# [What the task requires]
In the records below, find every line that contains "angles" and list it.

[Data extract Boundary: Start]

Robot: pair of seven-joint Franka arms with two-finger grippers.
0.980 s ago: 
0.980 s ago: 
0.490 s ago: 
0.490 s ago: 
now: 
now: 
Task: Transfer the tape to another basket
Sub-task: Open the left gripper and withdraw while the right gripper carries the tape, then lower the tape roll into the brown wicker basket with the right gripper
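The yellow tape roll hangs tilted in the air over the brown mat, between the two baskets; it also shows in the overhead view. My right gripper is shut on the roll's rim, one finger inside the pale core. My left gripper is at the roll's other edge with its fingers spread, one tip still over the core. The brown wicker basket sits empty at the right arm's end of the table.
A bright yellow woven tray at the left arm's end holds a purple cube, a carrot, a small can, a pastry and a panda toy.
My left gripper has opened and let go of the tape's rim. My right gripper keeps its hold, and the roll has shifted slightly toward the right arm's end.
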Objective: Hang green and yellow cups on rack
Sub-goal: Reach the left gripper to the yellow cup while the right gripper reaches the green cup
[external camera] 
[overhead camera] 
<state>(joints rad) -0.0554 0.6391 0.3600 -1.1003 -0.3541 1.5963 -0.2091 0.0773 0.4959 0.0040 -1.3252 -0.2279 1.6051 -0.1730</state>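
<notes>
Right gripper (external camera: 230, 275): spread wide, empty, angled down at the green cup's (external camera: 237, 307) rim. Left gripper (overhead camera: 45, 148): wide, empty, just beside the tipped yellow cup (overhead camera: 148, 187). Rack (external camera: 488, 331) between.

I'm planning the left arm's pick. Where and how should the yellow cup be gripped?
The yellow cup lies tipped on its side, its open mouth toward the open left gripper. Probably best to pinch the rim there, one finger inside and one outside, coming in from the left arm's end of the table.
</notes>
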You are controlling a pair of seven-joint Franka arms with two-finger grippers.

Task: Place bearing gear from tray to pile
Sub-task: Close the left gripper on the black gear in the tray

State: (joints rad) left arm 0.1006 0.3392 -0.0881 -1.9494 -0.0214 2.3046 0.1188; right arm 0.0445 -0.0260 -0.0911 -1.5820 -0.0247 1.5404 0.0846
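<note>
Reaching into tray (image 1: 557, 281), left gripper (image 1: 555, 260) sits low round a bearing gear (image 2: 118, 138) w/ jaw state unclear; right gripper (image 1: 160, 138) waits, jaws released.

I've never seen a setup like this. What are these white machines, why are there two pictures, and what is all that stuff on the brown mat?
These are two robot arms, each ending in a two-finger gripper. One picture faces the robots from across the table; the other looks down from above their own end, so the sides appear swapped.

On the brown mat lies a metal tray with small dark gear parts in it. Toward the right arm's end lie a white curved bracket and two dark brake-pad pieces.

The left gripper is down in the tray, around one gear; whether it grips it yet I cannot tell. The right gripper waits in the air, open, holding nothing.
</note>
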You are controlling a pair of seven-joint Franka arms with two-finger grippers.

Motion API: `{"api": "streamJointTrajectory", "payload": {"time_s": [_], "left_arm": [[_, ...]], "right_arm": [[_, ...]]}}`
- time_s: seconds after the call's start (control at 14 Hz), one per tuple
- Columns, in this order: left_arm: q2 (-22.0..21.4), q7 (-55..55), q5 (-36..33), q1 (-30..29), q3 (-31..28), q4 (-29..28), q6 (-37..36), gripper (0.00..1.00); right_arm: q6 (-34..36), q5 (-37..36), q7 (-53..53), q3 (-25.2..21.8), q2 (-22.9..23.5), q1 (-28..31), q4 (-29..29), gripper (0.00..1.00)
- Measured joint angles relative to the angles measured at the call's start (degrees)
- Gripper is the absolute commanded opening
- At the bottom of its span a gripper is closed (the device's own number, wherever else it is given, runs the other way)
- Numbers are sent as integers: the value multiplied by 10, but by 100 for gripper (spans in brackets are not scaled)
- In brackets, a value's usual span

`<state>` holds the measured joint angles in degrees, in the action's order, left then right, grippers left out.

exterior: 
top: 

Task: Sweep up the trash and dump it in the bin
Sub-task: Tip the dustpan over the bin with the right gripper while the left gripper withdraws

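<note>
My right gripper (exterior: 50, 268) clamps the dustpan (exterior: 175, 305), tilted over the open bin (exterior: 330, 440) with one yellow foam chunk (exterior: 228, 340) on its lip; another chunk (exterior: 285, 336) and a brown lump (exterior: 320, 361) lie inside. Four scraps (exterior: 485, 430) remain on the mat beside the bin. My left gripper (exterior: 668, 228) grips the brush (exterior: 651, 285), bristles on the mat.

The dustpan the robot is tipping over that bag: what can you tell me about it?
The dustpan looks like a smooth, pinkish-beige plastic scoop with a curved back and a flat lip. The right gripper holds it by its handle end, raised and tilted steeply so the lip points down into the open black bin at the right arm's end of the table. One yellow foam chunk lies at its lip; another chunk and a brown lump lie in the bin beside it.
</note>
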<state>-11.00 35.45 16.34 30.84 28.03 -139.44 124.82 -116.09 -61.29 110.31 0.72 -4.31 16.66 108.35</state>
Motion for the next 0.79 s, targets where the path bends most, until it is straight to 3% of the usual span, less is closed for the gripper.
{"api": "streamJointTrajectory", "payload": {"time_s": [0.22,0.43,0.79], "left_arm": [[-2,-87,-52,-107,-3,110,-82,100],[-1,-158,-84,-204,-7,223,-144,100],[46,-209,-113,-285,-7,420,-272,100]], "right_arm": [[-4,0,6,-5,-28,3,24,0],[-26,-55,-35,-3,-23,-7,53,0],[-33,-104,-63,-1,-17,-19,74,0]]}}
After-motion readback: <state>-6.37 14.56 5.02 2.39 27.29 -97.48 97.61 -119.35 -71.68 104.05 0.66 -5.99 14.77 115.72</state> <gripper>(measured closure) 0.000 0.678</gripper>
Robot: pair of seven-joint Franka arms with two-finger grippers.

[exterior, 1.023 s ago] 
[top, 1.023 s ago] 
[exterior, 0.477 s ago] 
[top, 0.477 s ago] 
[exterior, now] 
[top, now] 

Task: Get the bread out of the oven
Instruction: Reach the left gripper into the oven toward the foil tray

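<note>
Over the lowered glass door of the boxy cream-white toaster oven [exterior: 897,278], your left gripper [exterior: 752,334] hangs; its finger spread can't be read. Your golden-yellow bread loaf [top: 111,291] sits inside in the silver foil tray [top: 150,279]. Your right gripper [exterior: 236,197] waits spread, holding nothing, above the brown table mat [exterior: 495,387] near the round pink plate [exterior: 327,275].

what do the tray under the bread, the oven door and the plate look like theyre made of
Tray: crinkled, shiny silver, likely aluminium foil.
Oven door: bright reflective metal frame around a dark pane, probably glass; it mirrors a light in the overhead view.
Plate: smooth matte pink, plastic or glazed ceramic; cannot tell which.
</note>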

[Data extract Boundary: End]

# [Response area]
- Measured joint angles relative to the angles measured at the call's start (degrees)
`<state>` holds the measured joint angles in degrees, in the action's order, left then right, grippers left out.

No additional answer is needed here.